Тепло разливается по моей груди, и я прижимаюсь своими губами к его.
— Как только смогу улизнуть.
Я ненавижу, что с Эйданом всё должно быть именно так, что нам приходится прятаться по тёмным углам и шептать обещания о том, когда и где встретимся снова. Но даже мысль о том, чтобы рассказать об этом отцу, заставляет мои ладони вспотеть, а сердце сжаться.
Как сказать мужчине, которого ты боишься разочаровать, что прямо у него под носом ты крутила роман с парнем, который работал в его доме много лет?
Он никогда не смирится с этим. В прошлом он всегда открыто заявлял, что мне нужно защищать себя от людей без денег, потому что они будут первыми, кто попытается отнять их у меня. Он бы не понял, что Эйдану на всё это наплевать.
И, честно говоря, из всех вещей, которые может сделать мой отец, меньше всего я боюсь разочаровать его. Он может отослать Эйдана прочь. Уволить его маму. Оставить их на улице без работы и без возможностей.
Я не питаю иллюзий по поводу того, что Баба́10 — добропорядочный гражданин. Его моральные принципы в лучшем случае шатки, а в худшем — вообще отсутствуют. И я не смогу смириться с тем, что с Эйданом или его матерью что-то случится из-за меня.

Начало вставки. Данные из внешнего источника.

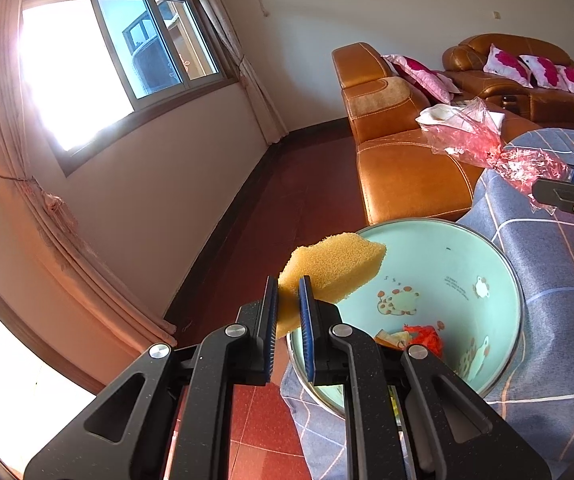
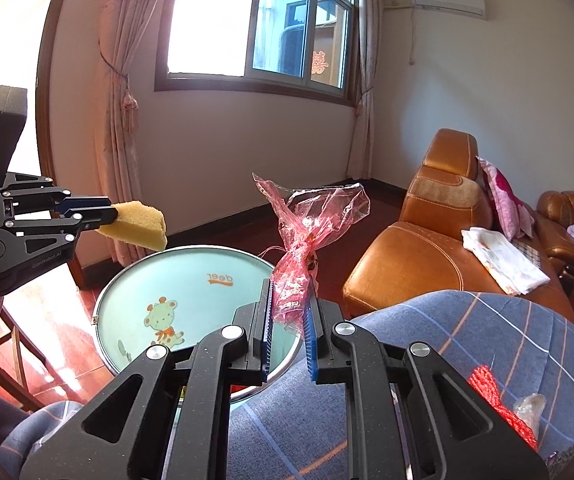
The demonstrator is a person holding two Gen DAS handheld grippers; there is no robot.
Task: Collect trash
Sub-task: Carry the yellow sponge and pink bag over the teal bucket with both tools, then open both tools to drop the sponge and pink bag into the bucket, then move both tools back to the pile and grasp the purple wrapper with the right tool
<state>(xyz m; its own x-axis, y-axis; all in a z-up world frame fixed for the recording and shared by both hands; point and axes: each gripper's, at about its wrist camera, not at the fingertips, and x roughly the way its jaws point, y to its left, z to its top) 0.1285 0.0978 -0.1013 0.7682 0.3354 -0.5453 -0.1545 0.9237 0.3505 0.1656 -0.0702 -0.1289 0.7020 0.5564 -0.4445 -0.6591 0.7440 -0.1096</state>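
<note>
My left gripper [image 1: 288,288] is shut on a yellow sponge [image 1: 335,268] and holds it over the near rim of a mint-green bin [image 1: 499,264] with cartoon animals. In the right wrist view the same sponge [image 2: 139,224] hangs from the left gripper [image 2: 109,210] above the bin [image 2: 191,280]. My right gripper [image 2: 290,292] is shut on a crumpled pink plastic wrapper [image 2: 307,232], just right of the bin's rim. That wrapper [image 1: 499,148] also shows far right in the left wrist view. Red and yellow scraps [image 1: 419,336] lie in the bin's bottom.
A blue checked cloth [image 2: 467,344] covers the surface beside the bin, with a red mesh scrap [image 2: 499,404] and a clear wrapper [image 2: 531,404] on it. An orange leather sofa [image 2: 419,268] with a white cloth [image 2: 503,260] stands behind. Red tiled floor [image 1: 287,208] lies left.
</note>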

Эйдан сжимает челюсти, в его взгляде читаются бурные эмоции.
— Позволь мне пойти к твоему отцу, Яс.
Паника сжимает мне горло и делает ладони влажными, как это происходит каждый раз, когда он поднимает этот вопрос.
— Н-нет. Пока нет.
Эйдан отодвигается, вскакивая с кровати и роясь в одежде на полу, пока не находит свои брюки, резко натягивая их на бедра. Я молча наблюдаю за ним, ощущая, как чувство вины, словно тысяча камней, привязанных к моему животу, тянет меня вниз, пока я не захлебнусь.
— Он хотел, чтобы я встретилась с мужчиной сегодня вечером за ужином, — выдавливаю я из себя.
Не уверена, зачем заговорила об этом сейчас или зачем вообще заговорила об этом, кроме того, что, может быть, если я расскажу ему об этом, тогда мне не будет так плохо из-за того, что я держу в тайне то, что произошло с Джулианом.
Только когда он полностью одевается, натягивая через голову свою обычную белую футболку, он снова заговаривает.
— И… ты это сделала?
Я качаю головой.
— Он так и не появился.
Эйдан вздыхает.
— Ты не можешь позволять своему отцу вечно контролировать твою жизнь.
Во мне вспыхивает ярость, и я облизываю губы, отворачивая голову в сторону.
— Ты не понимаешь.
— Потому что ты мне этого не позволяешь! — он поворачивается ко мне лицом и сжимает кулаки.
— Он болен, Эйдан!
Он фыркает.
— Поверь мне, я знаю.
Мой взгляд смягчается, когда я смотрю на него, жалея, что не могу стереть боль с его лица. Но то, о чем просит Эйдан, — это не то, что я могу ему предложить.
Вздохнув, я провожу дрожащей рукой по своим спутанным волосам, густые черные пряди вьются под моими пальцами.
— Я не хочу тревожить его. Ему вредно испытывать стресс.
Небольшой приступ гнева вонзается своими острыми краями в мою грудь из-за того, что мне нужно озвучивать это. Когда я говорю об этом вслух, обстоятельства становятся реальностью, хотя я всё ещё пытаюсь притвориться, что это не так.
Мой пересохший язык прилипает к небу.
— Я скажу ему, хорошо? Мне просто нужно время.
Эйдан пристально смотрит на меня, гладкие черты его лица становятся напряженными, прежде чем он, наконец, выдыхает и подходит, садясь рядом со мной. Его руки обхватывают мои щеки, и он вытирает несколько слезинок, которые я не смогла сдержать.
— Принцесса, сколько ещё времени тебе нужно?
Его слова пробиваются сквозь моё горе, как шаровая молния, разбрасывая осколки, пока они не вонзаются в мою кожу.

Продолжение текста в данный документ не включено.